Task: Check each line of the listing for the word "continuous" and report the ones that have it.

────

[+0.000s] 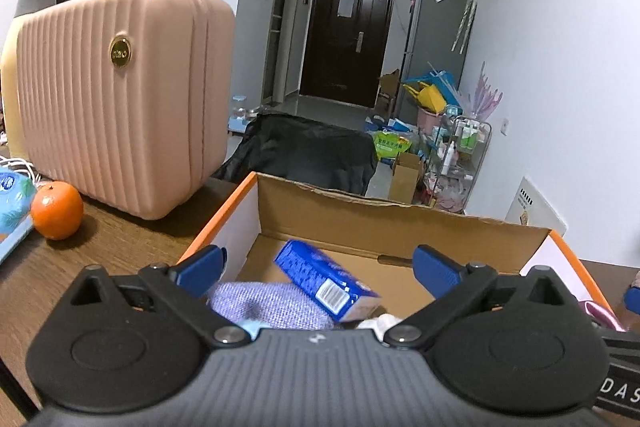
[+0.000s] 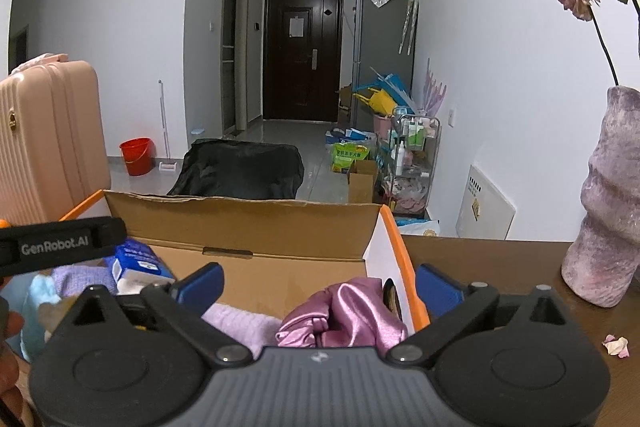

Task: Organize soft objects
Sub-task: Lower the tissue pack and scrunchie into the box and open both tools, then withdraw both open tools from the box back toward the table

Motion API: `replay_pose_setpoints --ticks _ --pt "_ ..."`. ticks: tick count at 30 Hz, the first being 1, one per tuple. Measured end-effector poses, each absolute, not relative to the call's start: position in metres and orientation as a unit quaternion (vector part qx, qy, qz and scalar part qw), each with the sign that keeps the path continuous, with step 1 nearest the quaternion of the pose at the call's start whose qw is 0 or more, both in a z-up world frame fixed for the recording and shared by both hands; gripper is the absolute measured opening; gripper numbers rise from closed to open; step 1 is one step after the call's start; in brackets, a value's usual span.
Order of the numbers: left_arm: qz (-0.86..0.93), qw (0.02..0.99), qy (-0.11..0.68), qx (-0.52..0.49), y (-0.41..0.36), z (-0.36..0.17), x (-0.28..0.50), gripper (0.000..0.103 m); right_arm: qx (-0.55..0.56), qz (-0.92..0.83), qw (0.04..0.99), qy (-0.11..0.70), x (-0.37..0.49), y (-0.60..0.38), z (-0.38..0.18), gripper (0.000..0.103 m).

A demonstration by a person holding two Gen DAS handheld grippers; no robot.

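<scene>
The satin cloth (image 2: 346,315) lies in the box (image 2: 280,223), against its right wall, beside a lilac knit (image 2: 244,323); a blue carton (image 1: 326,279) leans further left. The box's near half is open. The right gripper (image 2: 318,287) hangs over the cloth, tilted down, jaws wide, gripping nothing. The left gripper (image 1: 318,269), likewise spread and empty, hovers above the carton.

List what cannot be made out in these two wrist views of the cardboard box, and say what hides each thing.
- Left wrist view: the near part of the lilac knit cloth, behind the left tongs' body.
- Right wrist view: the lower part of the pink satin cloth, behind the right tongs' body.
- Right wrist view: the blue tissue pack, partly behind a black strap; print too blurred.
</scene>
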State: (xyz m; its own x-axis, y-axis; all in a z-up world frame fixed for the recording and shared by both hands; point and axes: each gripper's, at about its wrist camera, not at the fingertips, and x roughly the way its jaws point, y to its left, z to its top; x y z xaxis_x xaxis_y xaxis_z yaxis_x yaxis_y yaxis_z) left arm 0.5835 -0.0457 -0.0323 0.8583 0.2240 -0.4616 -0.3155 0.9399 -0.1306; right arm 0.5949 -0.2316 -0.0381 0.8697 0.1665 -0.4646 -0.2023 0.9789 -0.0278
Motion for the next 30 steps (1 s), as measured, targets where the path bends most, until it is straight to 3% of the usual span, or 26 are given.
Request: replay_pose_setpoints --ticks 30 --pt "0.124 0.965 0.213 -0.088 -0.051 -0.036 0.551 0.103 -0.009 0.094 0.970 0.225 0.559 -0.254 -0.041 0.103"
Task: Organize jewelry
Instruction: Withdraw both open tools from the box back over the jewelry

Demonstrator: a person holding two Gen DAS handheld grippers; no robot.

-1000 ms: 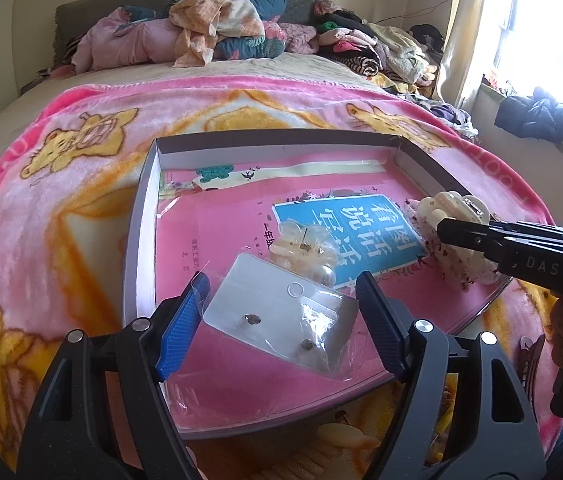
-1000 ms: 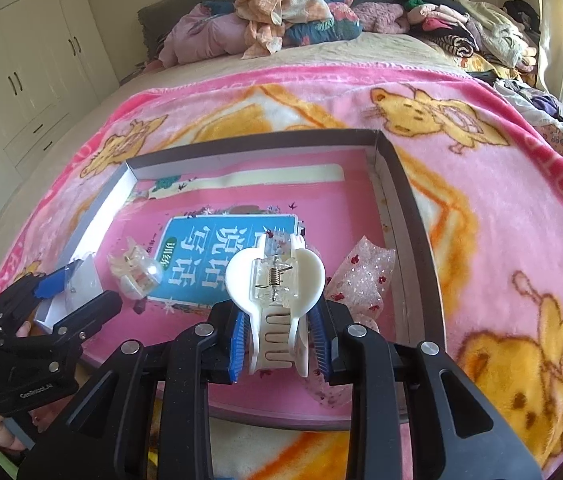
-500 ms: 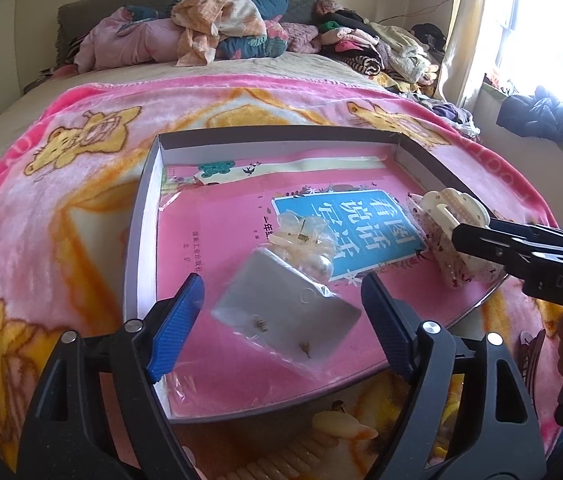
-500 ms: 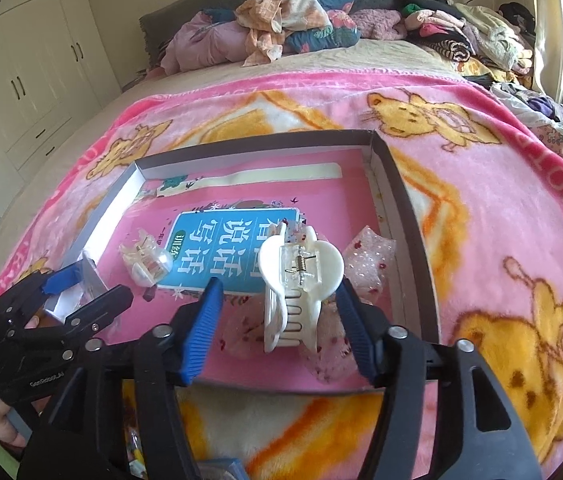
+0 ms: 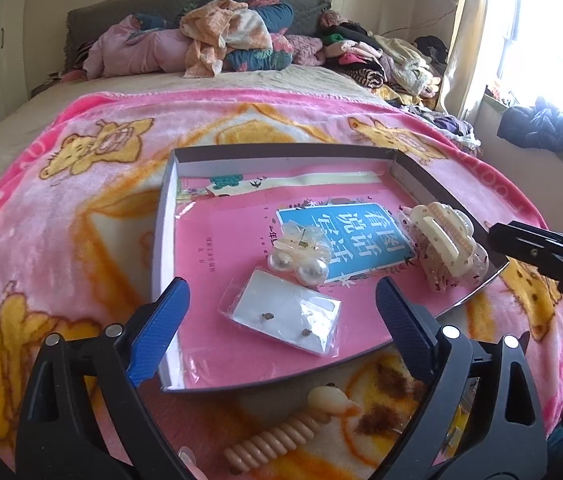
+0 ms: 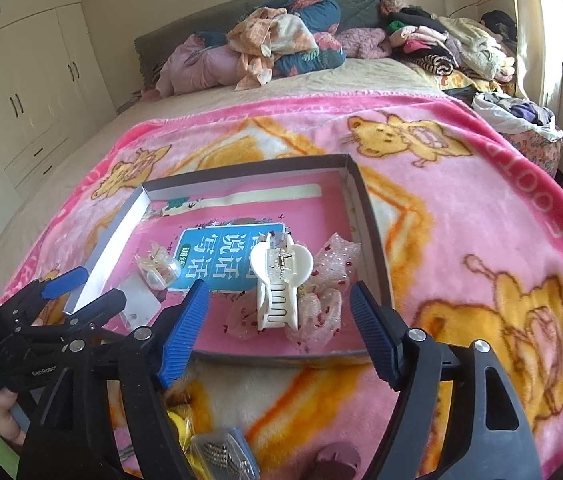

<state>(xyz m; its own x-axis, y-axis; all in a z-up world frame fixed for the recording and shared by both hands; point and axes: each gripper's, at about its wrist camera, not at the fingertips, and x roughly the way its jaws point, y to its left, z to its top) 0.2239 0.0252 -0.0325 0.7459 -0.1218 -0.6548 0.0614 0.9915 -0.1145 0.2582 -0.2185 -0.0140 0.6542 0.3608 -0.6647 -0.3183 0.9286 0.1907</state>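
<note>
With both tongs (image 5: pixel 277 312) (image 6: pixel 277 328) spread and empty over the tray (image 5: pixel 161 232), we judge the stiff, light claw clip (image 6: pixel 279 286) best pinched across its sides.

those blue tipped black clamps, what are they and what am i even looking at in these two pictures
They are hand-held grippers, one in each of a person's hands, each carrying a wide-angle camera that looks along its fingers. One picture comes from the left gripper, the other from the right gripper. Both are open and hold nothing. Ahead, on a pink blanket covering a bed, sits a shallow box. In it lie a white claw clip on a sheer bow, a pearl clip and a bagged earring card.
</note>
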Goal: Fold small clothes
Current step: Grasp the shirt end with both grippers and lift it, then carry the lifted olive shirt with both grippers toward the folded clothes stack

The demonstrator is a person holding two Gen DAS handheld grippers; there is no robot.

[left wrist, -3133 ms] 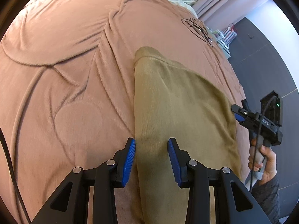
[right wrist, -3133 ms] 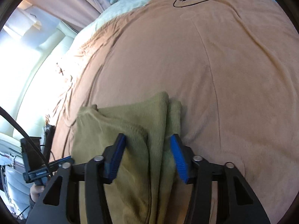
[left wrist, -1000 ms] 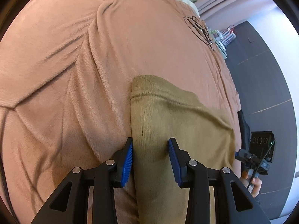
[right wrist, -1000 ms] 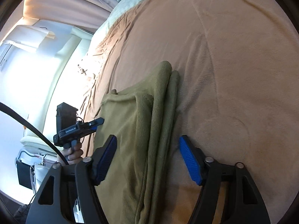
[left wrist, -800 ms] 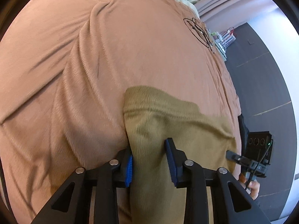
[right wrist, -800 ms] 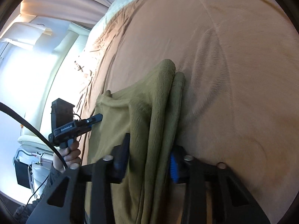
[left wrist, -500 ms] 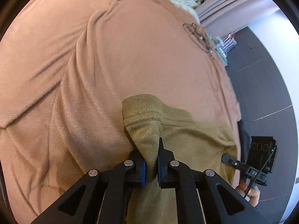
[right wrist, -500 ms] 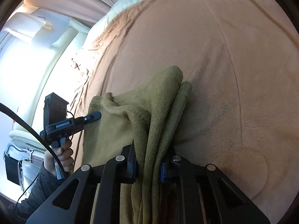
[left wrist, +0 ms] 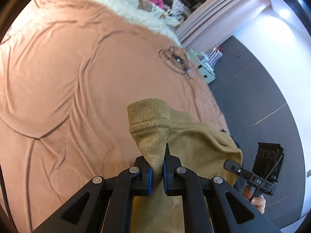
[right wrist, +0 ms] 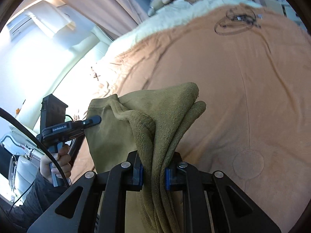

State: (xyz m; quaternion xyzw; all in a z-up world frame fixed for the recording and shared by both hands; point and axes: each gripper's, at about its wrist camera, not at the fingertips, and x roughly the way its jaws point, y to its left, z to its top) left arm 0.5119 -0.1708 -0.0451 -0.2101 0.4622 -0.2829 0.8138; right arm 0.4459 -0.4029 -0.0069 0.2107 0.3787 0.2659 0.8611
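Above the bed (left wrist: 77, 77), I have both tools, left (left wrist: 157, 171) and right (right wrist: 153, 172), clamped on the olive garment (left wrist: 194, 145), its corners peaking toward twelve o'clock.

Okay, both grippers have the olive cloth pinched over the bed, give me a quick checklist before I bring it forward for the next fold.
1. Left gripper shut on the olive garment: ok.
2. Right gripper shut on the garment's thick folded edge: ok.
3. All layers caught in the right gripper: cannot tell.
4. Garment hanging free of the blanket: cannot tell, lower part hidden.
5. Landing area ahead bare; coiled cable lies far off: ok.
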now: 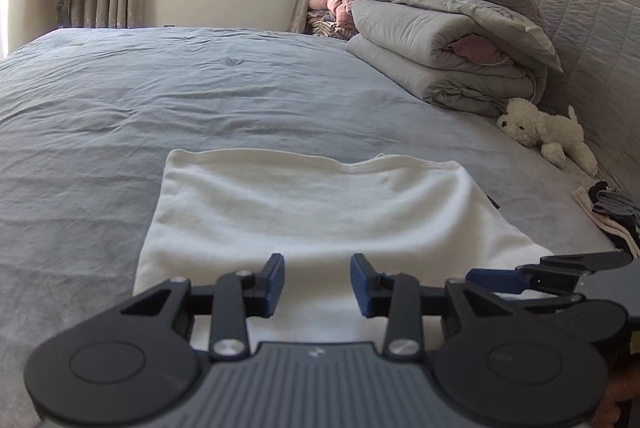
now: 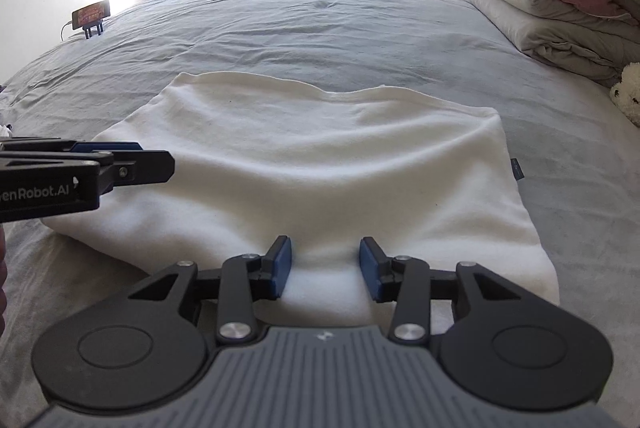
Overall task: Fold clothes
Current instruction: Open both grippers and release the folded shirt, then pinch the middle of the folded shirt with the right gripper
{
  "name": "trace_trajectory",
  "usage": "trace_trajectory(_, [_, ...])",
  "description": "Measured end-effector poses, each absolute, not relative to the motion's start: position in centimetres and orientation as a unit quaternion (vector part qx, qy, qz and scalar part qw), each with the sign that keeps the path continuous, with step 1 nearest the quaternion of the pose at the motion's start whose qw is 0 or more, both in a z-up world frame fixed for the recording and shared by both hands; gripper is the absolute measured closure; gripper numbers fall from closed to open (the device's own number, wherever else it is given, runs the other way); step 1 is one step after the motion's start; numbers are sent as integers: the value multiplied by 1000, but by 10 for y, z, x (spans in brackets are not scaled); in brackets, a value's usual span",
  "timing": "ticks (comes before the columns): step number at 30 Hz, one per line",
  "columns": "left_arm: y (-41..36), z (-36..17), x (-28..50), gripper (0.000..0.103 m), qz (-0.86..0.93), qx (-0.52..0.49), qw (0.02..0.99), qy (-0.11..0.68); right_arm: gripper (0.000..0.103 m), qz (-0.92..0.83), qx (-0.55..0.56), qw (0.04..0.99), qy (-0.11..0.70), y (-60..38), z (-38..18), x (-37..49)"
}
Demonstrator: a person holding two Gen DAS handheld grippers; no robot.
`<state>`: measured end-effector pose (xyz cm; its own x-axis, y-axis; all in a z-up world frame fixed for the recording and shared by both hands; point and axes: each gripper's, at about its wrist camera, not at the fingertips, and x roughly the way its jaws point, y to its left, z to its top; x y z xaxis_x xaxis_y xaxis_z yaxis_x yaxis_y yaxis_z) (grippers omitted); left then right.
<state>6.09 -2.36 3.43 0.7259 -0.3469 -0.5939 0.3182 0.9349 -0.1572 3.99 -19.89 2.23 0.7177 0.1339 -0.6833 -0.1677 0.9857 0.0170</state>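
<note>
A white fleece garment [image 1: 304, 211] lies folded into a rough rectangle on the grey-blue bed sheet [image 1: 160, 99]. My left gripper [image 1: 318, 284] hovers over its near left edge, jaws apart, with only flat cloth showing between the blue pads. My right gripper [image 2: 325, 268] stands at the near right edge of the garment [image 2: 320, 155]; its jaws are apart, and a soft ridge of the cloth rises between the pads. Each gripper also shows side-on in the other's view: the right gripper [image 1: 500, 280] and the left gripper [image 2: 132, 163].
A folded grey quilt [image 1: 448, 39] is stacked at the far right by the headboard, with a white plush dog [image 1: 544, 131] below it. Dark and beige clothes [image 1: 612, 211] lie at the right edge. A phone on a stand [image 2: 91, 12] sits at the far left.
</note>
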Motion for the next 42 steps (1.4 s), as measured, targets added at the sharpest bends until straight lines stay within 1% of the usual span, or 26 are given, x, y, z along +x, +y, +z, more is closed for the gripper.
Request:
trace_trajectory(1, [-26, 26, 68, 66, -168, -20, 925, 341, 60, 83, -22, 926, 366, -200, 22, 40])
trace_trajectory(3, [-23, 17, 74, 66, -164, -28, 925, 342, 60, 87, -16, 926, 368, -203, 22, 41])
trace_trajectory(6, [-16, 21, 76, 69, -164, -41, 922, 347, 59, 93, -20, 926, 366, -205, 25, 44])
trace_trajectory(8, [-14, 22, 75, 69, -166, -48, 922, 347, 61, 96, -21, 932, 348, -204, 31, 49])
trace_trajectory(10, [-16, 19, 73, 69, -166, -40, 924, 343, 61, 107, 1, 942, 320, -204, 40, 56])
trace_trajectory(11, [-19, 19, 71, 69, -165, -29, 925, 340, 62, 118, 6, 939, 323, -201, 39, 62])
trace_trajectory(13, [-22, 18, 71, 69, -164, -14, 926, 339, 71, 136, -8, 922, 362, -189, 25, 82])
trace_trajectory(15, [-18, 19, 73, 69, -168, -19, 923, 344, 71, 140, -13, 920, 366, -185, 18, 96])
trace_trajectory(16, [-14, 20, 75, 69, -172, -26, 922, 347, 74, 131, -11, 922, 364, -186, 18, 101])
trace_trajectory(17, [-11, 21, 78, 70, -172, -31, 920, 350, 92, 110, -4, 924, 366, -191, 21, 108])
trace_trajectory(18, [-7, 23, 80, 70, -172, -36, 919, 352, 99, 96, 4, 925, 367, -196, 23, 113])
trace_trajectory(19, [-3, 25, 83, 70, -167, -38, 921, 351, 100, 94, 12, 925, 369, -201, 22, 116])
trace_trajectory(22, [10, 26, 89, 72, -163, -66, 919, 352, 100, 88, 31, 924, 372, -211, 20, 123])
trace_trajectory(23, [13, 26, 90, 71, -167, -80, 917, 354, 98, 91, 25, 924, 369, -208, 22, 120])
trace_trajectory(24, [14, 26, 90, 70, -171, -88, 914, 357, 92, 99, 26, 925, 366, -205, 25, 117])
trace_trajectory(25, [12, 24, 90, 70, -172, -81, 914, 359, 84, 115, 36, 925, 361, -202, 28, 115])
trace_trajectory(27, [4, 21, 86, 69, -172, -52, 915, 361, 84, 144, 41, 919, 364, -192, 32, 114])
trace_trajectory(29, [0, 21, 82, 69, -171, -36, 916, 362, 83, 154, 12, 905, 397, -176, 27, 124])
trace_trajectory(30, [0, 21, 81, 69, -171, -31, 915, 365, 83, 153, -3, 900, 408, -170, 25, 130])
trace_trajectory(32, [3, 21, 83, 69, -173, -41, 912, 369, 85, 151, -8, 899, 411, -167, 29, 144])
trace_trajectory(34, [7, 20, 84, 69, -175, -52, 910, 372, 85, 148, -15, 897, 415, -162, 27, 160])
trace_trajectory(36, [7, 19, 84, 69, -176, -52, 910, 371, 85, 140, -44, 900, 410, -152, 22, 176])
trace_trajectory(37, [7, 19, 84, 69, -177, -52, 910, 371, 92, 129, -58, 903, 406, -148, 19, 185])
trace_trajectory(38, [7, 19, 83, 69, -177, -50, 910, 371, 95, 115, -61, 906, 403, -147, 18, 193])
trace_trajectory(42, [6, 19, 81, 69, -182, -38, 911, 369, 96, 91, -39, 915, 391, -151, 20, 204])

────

Answer to this exercise:
Motion API: `replay_pose_setpoints --ticks _ --pt "_ ..."`. ticks: tick count at 30 Hz, the first being 1, one per tuple. Measured end-effector poses, each absolute, not relative to the call's start: position in metres and orientation as a unit quaternion (vector part qx, qy, qz and scalar part qw), each with the sign that keeps the path continuous, with step 1 nearest the quaternion of the pose at the call's start whose qw is 0 or more, both in a z-up world frame fixed for the recording and shared by both hands; gripper is the absolute measured opening; gripper numbers rise from closed to open; step 1 is one step after the call's start; in brackets, a value's usual span.
  "description": "Measured end-effector poses, each absolute, not relative to the motion's start: position in centimetres and orientation as a unit quaternion (vector part qx, qy, qz and scalar part qw), each with the sign that keeps the path continuous, with step 1 nearest the quaternion of the pose at the motion's start whose qw is 0 or more, both in a z-up world frame fixed for the recording and shared by both hands; gripper is the absolute measured closure; gripper numbers fall from closed to open (the device's own number, wherever else it is given, runs the other way); step 1 is one step after the motion's start; numbers are sent as integers: the value multiplied by 1000, but by 10 for y, z, x (spans in brackets are not scaled); in brackets, a value's usual span",

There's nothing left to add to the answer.